My T has shared things now and then, more personal sorts of things.....like about the baby she lost several years ago, a few things to do with how she dealt emotionally with it after that, being in therapy.....and I was honored she did so. And yet, it wasn't totally random....it was in relation to issues we were talking about with me, too. I want to know, and yet I don't, more of the story about the baby.....and yet, thinking about boundaries, I think I won't dare ask! But I am glad that there are little things, anecdotes, that she does share from her experience....makes her more real, helps me understand more of what 'makes her tick' as a therapist, what things have influenced her or her perspective.
And I think that being allowed to see a little more of her as a person, that does make it easier to trust, easier to go deeper.....not that it's precisely easy at all!
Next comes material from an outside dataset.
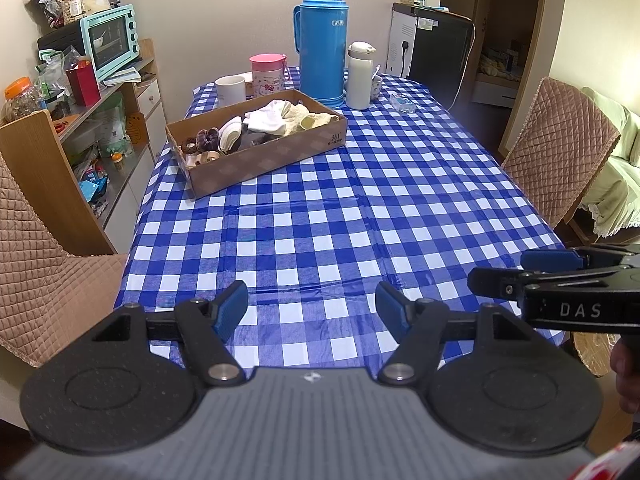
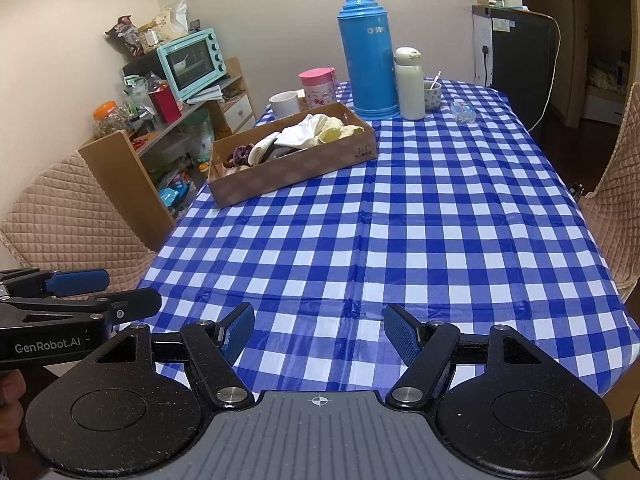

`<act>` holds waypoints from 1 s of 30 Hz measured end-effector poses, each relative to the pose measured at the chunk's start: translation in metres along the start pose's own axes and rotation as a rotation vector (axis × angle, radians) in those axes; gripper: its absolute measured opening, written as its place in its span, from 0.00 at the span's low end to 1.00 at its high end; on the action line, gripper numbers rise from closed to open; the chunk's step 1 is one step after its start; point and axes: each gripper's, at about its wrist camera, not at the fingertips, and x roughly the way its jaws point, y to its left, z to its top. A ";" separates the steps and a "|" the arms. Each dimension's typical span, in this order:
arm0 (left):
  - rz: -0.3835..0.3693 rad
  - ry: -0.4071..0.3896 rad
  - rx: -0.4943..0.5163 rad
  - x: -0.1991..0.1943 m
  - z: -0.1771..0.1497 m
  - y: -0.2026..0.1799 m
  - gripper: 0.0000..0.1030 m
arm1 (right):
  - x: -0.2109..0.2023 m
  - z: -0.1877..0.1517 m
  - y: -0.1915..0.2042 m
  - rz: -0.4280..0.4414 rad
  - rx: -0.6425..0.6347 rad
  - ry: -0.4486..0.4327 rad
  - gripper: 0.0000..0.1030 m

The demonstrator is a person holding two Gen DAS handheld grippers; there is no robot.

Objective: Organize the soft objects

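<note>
While both grippers, left (image 1: 311, 307) and right (image 2: 319, 330), hover spread wide and holding nothing over the table's (image 2: 440, 220) near edge, the soft things sit in a box (image 1: 256, 160) toward the far-left corner.

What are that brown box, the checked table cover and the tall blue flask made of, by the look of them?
The brown box looks like matte cardboard: thin walls and a raw-edged rim. The checked table cover seems to be thin plastic sheet, glossy along its fold creases, though coated cloth is possible. The tall blue flask looks like smooth moulded plastic with a soft sheen; painted metal cannot be ruled out.
</note>
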 end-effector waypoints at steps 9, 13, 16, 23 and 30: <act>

But for me, it does ease the pain of the journey some, to feel like I know the person who is with me in it. It is an intimate journey, yes, allowing someone to come with us as we journey through painful, dark places in our minds and hearts......for myself, I simply couldn't do it without feeling like there was some sort of connection to that person before I let them in so far.
and yes, sometimes I find myself thinking, is there really a point to therapy, is there value in all this painfully hard work?! but, yes, there is. I am gaining a more intimate knowledge of myself, hopefully a better understanding of my authentic self and therefore a better relationship with myself and those I love........there is also value in simply having the support I need right now, too, because lord knows I need it!!